• _YOUR ASSIGNMENT_:
Somewhere below are a line with "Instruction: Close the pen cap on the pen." and a later line with "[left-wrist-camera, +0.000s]". Output exactly those lines and all lines between them.

** GIVEN DATA follows **

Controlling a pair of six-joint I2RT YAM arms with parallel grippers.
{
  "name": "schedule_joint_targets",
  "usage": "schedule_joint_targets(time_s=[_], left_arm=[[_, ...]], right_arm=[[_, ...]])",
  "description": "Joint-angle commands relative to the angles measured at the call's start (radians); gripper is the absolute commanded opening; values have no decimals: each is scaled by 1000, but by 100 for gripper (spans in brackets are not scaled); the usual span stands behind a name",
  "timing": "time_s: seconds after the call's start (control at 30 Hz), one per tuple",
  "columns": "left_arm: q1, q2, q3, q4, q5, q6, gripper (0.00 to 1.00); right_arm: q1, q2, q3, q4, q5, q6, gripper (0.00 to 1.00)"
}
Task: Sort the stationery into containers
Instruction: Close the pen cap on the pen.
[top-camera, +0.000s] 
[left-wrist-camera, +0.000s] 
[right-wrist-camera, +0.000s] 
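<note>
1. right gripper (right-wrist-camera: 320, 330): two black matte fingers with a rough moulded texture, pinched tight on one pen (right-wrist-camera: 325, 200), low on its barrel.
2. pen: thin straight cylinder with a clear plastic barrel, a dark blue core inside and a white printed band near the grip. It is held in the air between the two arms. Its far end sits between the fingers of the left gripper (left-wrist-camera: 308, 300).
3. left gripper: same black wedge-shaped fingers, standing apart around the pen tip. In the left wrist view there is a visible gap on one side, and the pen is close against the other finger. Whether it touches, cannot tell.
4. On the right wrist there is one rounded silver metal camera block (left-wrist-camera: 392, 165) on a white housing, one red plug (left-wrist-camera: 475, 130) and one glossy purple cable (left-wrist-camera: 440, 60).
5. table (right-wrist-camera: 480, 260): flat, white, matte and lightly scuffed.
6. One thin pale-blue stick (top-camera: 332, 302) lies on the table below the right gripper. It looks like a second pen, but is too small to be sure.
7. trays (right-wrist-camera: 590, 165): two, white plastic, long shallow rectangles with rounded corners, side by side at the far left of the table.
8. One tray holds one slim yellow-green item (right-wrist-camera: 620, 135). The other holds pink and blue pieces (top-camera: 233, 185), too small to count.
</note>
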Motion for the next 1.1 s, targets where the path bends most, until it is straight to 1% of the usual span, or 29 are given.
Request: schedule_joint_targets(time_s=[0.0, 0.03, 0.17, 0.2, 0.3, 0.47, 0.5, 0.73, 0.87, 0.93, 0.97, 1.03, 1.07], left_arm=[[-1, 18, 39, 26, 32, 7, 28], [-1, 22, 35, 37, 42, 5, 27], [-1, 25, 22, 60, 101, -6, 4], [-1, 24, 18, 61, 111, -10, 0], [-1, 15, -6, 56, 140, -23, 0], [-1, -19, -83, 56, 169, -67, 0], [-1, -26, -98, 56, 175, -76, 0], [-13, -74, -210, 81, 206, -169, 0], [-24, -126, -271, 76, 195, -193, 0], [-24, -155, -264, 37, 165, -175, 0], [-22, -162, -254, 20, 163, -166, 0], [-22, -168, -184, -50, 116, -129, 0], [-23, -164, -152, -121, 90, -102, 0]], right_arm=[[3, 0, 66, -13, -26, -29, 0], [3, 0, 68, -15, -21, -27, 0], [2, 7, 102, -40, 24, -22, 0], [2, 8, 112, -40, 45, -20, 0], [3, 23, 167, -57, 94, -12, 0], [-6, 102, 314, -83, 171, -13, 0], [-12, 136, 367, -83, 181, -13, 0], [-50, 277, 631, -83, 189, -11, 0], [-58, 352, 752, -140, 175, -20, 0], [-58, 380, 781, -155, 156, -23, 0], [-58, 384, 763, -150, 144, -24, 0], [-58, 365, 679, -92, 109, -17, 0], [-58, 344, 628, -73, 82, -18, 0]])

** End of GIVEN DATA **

• _RESPONSE TO THE TASK_:
Instruction: Close the pen cap on the pen.
[top-camera, +0.000s] 
[left-wrist-camera, +0.000s] 

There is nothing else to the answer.